Dan benar saja, Bara kembali setelah beberapa menit. Dia membawa beberapa lembar kartu undangan yang sama seperti yang Kisya dapat sebelumnya.
"Kamu simpan," dia meyerahkan benda tersebut kepada Kisya.
"Kamu daftar untuk wisuda siapa?" gadis itu mengerutkan dahi.
"Untuk wisuda kamu."
"Aku?" Kisya menunjuk wajahnya sendiri.
"Iya. Jika tidak ada orang lain yang bisa, maka aku yang akan menggantikan mereka."
Kisya tertegun.
"Jangan khawatir, kamu tidak akan sendirian lagi mulai sekarang. Ada aku," katanya, yang menepuk puncak kepala gadis itu dengan lembut.

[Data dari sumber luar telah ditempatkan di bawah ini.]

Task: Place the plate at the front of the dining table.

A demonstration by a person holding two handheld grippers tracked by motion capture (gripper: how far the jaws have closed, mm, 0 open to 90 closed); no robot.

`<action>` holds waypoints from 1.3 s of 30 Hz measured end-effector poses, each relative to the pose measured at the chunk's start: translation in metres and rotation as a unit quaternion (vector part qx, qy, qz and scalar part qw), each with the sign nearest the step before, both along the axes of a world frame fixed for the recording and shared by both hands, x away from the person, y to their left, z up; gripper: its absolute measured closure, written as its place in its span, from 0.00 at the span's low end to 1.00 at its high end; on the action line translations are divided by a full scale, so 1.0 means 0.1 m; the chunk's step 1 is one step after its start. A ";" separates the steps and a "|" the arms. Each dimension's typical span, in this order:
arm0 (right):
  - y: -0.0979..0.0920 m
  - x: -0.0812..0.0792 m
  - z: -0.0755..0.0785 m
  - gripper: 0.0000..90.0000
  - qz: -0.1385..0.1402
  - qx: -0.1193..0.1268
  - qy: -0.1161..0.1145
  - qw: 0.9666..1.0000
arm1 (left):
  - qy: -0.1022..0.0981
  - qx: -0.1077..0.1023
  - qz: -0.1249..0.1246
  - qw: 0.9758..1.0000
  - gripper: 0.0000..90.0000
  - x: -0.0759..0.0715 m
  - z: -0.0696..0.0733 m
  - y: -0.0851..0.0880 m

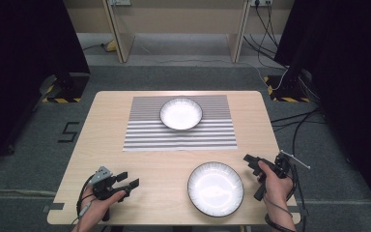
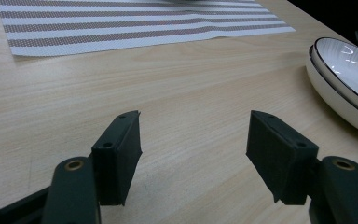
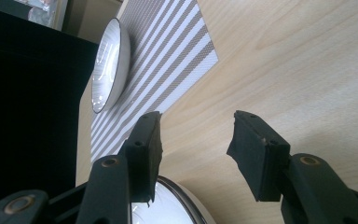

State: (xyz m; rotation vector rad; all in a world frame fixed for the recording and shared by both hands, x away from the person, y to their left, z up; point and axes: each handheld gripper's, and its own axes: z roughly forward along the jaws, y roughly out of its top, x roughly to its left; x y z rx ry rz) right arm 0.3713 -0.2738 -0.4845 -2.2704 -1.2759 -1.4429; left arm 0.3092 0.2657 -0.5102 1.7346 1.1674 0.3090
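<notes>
Two white bowls with dark rims are on the wooden table [image 1: 101, 130]. The far bowl [image 1: 181, 113] [image 3: 109, 63] rests on a grey-and-white striped placemat [image 1: 179, 130] [image 2: 121, 23] [image 3: 168, 60]. The near bowl [image 1: 216, 188] [image 2: 349, 79] [image 3: 172, 205] sits on bare wood by the front edge. My left gripper [image 1: 128, 180] [image 2: 193, 154] is open at the front left, low over the wood, with nothing between its jaws. My right gripper [image 1: 252, 162] [image 3: 193, 149] is open just right of the near bowl, tilted on its side, holding nothing.
Beyond the table stand a wooden desk frame [image 1: 121, 34] and black stands with yellow-striped bases [image 1: 60, 94] [image 1: 287, 92]. Cables [image 1: 294, 121] trail over the grey floor at the right. Bare wood lies between the two bowls and at the table's left.
</notes>
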 end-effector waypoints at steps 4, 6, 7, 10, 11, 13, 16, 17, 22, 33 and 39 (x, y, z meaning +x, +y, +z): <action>-0.06 -0.04 -0.01 0.58 -0.008 0.003 0.001 1.000 | 0.000 0.000 0.001 1.000 0.39 0.00 0.00 0.00; -0.08 -0.07 -0.03 0.58 -0.008 -0.001 0.002 1.000 | 0.000 0.000 0.001 1.000 0.39 0.00 0.00 0.00; -0.09 -0.08 -0.03 0.58 -0.010 0.003 0.002 1.000 | 0.000 0.001 0.000 1.000 0.39 0.00 0.00 0.00; -0.13 -0.11 -0.05 0.58 -0.012 0.001 0.002 1.000 | -0.001 0.001 0.000 1.000 0.39 0.00 0.00 0.00; -0.14 -0.13 -0.05 0.58 -0.014 0.002 0.003 1.000 | -0.001 0.001 0.000 1.000 0.39 -0.01 0.00 0.00; -0.16 -0.16 -0.06 0.58 -0.016 -0.007 0.002 1.000 | -0.001 0.000 0.001 1.000 0.39 -0.01 0.00 0.00; -0.19 -0.20 -0.06 0.58 -0.020 -0.005 0.003 1.000 | -0.001 0.000 0.001 1.000 0.39 -0.01 0.00 0.00; -0.21 -0.21 -0.07 0.58 -0.021 -0.007 0.002 1.000 | -0.001 0.000 0.001 1.000 0.39 -0.01 0.00 -0.01; -0.24 -0.25 -0.08 0.58 -0.024 -0.003 0.003 1.000 | -0.001 0.000 0.001 1.000 0.39 -0.01 0.00 -0.01; -0.33 -0.34 -0.13 0.58 -0.034 -0.001 0.003 0.999 | -0.001 0.001 0.002 1.000 0.39 -0.01 0.00 0.00; -0.36 -0.40 -0.17 0.58 -0.037 0.003 0.003 0.999 | 0.000 0.001 0.001 1.000 0.39 -0.01 0.00 -0.01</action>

"Boleh kan?" katanya kemudian.
"Boleh, kalau mau. Tadinya aku mau sewa orang untuk pura-pura jadi kerabatku. Tapi karena kamu sudah duluan mendaftar, sepertinya tidak perlu lagi," gadis itu tertawa.
"Baiklah."
"Tapi kamu daftar untuk undangannya kebanyakan. Seharusnya satu saja, hanya untuk kamu."
"Tidak apa-apa, mungkin orang tuamu mau ikut?"

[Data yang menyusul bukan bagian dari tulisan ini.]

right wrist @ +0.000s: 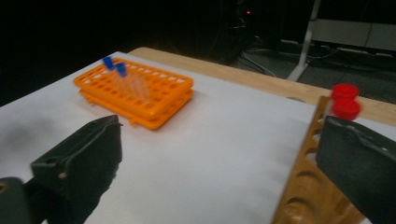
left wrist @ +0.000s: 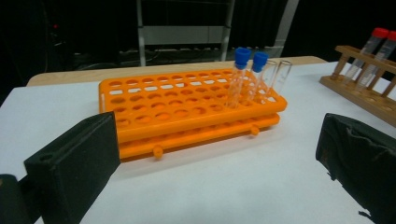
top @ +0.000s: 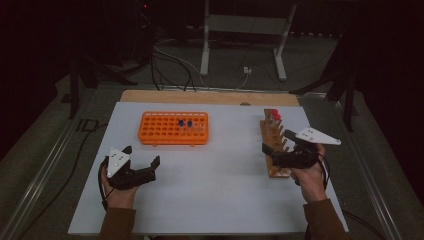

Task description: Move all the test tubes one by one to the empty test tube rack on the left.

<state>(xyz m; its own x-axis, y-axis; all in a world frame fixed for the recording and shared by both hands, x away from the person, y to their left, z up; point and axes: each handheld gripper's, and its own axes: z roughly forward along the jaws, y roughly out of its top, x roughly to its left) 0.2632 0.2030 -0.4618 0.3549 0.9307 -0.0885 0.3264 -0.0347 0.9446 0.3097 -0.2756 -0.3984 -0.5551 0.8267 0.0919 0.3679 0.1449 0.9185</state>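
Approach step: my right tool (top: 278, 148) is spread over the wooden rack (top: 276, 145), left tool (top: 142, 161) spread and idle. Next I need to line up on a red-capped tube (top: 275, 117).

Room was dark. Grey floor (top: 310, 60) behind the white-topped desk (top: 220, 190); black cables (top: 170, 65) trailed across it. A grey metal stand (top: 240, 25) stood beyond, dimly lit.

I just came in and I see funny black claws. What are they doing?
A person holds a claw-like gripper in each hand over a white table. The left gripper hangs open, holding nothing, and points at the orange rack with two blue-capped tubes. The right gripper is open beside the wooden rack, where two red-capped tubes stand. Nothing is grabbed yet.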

"Tidak mungkin. Mereka akan sibuk dengan Mischa, apalagi sebentar lagi kemungkinan dia akan hamil." Kisya menyeringai sekilas.
"Apa?"
"Hmmm ...sepertinya akan ada kabar mengejutkan dari pengantin baru."

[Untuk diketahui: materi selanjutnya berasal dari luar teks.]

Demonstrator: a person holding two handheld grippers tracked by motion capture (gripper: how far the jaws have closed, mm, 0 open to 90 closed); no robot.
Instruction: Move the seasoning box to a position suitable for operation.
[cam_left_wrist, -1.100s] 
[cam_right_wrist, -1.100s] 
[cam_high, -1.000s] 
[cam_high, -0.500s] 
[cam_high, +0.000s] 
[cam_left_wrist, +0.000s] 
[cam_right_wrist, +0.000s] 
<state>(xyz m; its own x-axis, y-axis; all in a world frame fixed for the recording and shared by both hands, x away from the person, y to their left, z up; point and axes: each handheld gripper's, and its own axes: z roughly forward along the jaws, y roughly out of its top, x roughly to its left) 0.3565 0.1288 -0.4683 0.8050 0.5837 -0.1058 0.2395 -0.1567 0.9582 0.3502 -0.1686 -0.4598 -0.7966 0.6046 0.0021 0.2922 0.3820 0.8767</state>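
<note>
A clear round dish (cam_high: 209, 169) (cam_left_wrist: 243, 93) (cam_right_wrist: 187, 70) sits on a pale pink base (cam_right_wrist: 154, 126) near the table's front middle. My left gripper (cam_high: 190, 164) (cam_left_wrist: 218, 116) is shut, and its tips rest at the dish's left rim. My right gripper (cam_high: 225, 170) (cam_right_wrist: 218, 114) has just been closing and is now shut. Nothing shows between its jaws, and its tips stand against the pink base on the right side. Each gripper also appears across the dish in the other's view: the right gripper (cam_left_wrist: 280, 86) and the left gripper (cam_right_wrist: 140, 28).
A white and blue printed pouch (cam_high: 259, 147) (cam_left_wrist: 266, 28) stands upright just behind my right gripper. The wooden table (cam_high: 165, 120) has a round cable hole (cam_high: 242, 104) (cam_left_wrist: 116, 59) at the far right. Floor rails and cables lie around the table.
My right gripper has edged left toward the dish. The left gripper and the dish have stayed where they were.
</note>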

"Oh ya? kamu tahu sesuatu?"
Kisya hanya tertawa.
"Ki?"
"Hanya tunggu dan lihat sajalah, bukankah setiap pasangan menikah memang akan punya anak? begitu juga Mischa dan Arga."
"Memang, tapi sepertinya kamu tahu sesuatu yang lain?"
"Tidak, hanya menunggu saat itu tiba." dia kembali tersenyum.
"Tapi senyum kamu itu aneh, Ki." Bara berucap.
Gadis itu hanya menggendikan bahu, kemudian masuk kedalam mobil.
*
*
*
Bersambung ...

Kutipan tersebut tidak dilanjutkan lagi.